I’m so glad I did it because it was such a good learning experience for me to get on camera and all that stuff but it also was a way that I was able to make even more money and also grow my network without me having to work so hard. The biggest thing I got from my van trip and really a big life value of mine in general is freedom and having time and I don’t feel like I need to work for every dollar. I can make money without having to be present. That was a big thing. I was growing this library of resources that was solving the problem of helping my students practice because they now could log in and be able to have different supplemental materials and resources. I could also expand it to people who just wanted the membership and maybe not necessarily voice lessons with me so they could have a monthly recurring thing that was just a little bit of money per month and be able to get those resources. Eventually, it turned into a course and a program and all kinds of other things now but that was a really big change was just like, “How can I still teach and get value but without me having to be there all the time?”

[00:23:40]

Andrea: So now you’ve got this membership that can provide passive income to you that you initially launched to your students and then you launched that publicly as well or what was the timeline there?

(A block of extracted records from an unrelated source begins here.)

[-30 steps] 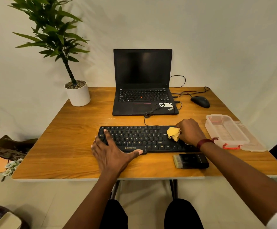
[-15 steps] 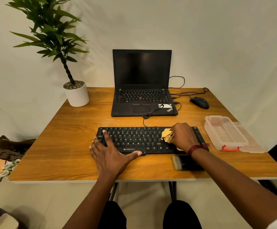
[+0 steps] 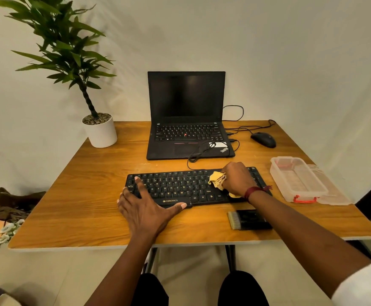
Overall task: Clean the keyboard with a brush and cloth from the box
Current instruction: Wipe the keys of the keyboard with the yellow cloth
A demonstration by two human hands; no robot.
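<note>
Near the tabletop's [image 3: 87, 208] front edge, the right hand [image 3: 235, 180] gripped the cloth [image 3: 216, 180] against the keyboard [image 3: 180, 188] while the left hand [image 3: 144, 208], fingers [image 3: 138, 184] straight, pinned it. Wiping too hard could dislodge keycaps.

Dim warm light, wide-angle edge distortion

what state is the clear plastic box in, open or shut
Open. The clear box has no lid on it; the lid lies flat beside it on its right, and nothing shows inside the box.
</note>
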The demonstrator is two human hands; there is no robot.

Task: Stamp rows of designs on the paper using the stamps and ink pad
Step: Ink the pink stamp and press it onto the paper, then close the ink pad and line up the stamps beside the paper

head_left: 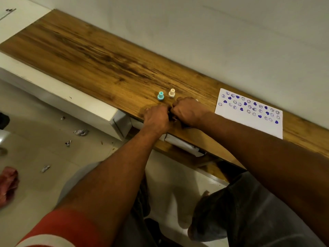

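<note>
A white paper (249,120) with rows of purple smiley and heart prints lies on the wooden shelf (92,56) at the right. Two small stamps stand upright left of it: a teal stamp (160,96) and a cream stamp (172,93). My left hand (156,118) and my right hand (189,112) are pressed together just in front of the stamps, fingers curled over a small dark object, probably the ink pad, of which only a sliver (173,117) shows. What exactly each hand grips is hidden.
A pale wall runs along the shelf's far side. White cabinet fronts (58,97) sit below the shelf's front edge. Crumpled paper scraps (81,132) and a red cloth (8,184) lie on the tiled floor at the left. My knees are below the shelf.
</note>
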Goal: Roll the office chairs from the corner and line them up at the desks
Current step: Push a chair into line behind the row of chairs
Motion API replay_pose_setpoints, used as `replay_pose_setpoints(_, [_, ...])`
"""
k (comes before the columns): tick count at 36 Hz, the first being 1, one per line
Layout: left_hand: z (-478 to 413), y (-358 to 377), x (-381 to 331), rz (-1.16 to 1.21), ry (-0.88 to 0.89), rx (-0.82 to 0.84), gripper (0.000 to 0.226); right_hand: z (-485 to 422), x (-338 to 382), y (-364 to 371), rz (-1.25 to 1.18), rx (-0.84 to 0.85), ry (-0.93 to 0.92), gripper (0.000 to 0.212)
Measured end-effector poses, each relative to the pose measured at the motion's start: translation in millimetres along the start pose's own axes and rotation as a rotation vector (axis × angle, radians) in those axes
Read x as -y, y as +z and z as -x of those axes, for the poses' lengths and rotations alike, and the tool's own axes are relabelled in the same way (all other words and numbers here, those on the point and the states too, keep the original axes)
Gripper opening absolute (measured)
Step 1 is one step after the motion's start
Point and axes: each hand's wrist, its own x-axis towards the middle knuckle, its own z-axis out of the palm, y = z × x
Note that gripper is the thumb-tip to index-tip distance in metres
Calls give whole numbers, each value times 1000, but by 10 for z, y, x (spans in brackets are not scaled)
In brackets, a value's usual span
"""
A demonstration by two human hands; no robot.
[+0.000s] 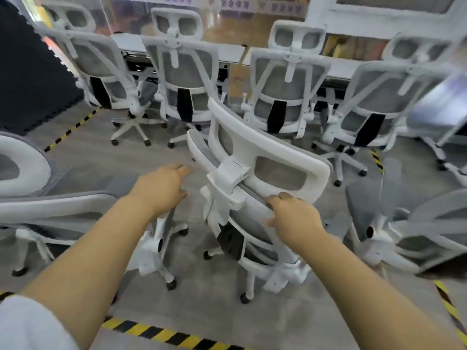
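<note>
A white office chair with grey mesh [255, 178] stands right in front of me, its back turned askew. My right hand [293, 218] grips the top edge of its backrest just under the headrest. My left hand [161, 188] hovers to the left of the chair with fingers stretched out, touching nothing that I can see. Several matching chairs [184, 79] stand in a row with their backs to me at the white desks [227, 53] along the far side.
More chairs crowd both sides: one at the left [50, 208] and one at the right [409, 223]. Yellow-black hazard tape [161, 333] marks the grey floor near me and at the left. A dark foam wall [32, 79] stands at far left.
</note>
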Motion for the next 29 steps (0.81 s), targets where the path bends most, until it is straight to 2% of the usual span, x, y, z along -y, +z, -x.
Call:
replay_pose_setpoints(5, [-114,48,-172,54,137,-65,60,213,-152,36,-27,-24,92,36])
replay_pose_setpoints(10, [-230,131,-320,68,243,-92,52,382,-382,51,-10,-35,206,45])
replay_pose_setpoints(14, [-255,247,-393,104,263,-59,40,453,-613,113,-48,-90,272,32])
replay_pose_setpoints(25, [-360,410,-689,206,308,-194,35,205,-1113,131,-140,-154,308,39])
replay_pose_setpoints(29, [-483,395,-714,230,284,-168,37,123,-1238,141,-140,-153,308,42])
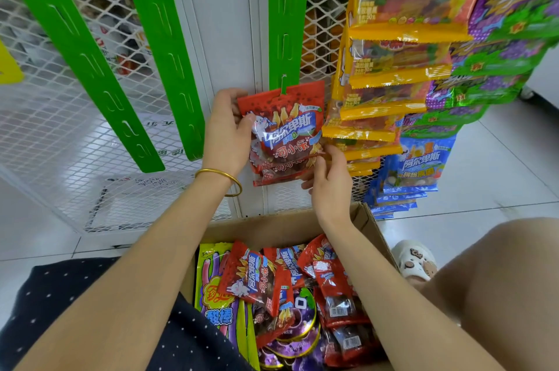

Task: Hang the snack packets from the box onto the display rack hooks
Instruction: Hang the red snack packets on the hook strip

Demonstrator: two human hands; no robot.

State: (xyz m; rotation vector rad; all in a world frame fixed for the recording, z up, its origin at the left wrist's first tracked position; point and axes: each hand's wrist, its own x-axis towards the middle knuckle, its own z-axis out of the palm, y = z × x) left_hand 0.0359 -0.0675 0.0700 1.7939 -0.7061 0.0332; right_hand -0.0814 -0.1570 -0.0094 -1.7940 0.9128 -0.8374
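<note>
The left grip point(228, 131) pinches the upper left edge of a red snack packet point(284, 125), thumb on the printed front and fingers behind. The right grip point(328, 177) holds the packet's lower right corner between thumb and fingertips. The packet stands upright between the two grips, slightly tilted, with its long axis running up and down. Just above and to the right of the left grip, which is the nearer one, the packet's header meets a small hook point(283, 84) at the foot of a green display strip point(287, 22). The hook's tab shows in front of the header, so the hang hole seems to be on it or nearly so. Below both grips, an open cardboard box point(367, 221) holds more packets.
</note>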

Allie: Yes. If I can give any advice to anyone who is listening, do this because it’s so great. You can totally start with your little clientele student. They’re your beta testers. That’s what I would call them. I started with my students and even, I mean, membership aside, like online, in person, whatever, basically what I was doing during that time was I was throwing spaghetti on the wall and trying different ways of getting to my students and so I would survey my students. I would ask them questions. I would tell them straight up like “Hey, I’m trying out a new method right now. I kind of want to create a membership and inside this membership is going to be this method that really looks at all elements of The Whole Voice. Maybe I’ll have you meditating and maybe I’ll have some breathe work and then maybe you’re going to do a vocal warm up, but I don’t know, I’m just trying it out so let me know what you think.” And so having that was so nice for me because now all of the stress has gone away of “Now I’m going to launch this big thing and then put it out there and Oh God no one bought my thing.” Nobody wants that, right? 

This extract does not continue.